A Jordan-based Catholic group has denounced images of Jesus printed on traditional hookahs ('hubble-bubble' pipes) which it says are immodest and indecent.
The pipes are sold to the public or used in cafes. In a clear reference to the images of Mohammed which were offensive to Muslims and which sparked the Charlie Hebdo massacre in Paris, the Catholic Centre for Studies and Media (CCSM) said it was "astonished to learn that such stuff is being imported at a time when the world strives to intensify efforts designed to ban defamation of religions, and to renounce any reference to religious symbols in a heinous way".

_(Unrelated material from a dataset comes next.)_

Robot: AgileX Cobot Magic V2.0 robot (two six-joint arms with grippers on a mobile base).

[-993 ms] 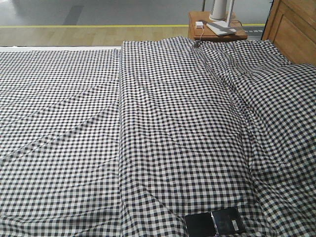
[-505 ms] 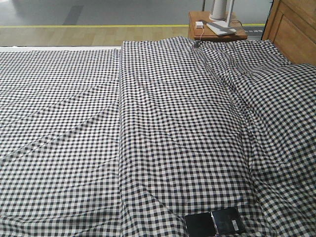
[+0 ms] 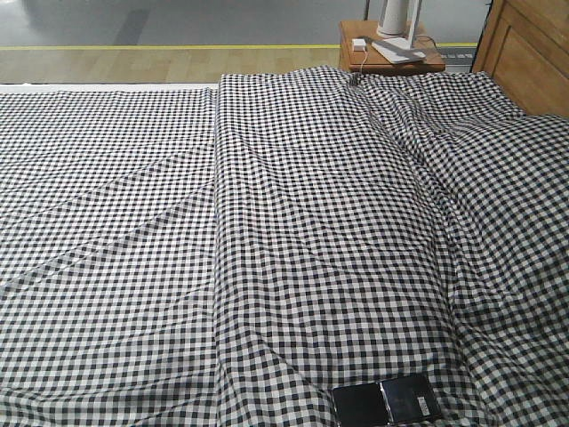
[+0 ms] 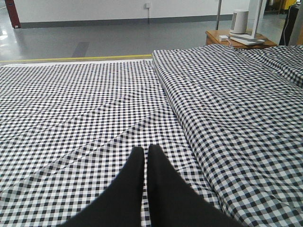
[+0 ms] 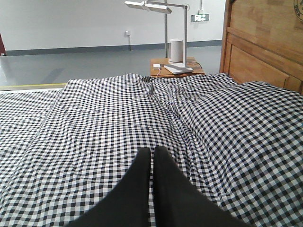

It is considering legal action against the companies involved, which it declined to name in its statement. The CCSM requested the authorities "to withdraw all this stuff from the market, to damage it, or delete the inscribed sacred drawings that are placed alongside immodest drawings, and never to have it used again as it contains drawings offensive to the Christian religion and to the person of Lord Jesus Christ who is honoured by all religions".
CCSM's director Fr Rif'at Bader wrote last week for the Abouna website during Interfaith Harmony Week: "How can we talk about harmony at a time when this year witnessed the emergence of violence, extremism and wrong manipulation of religion, as well as 'passive' views of hatred being aired on satellites stations and social networking sites? What would our reaction be towards the exorbitant defamation of religions by the tendentious and insipid newspapers through revealing themselves as expressing freedom of expression in its capacity as a human right?"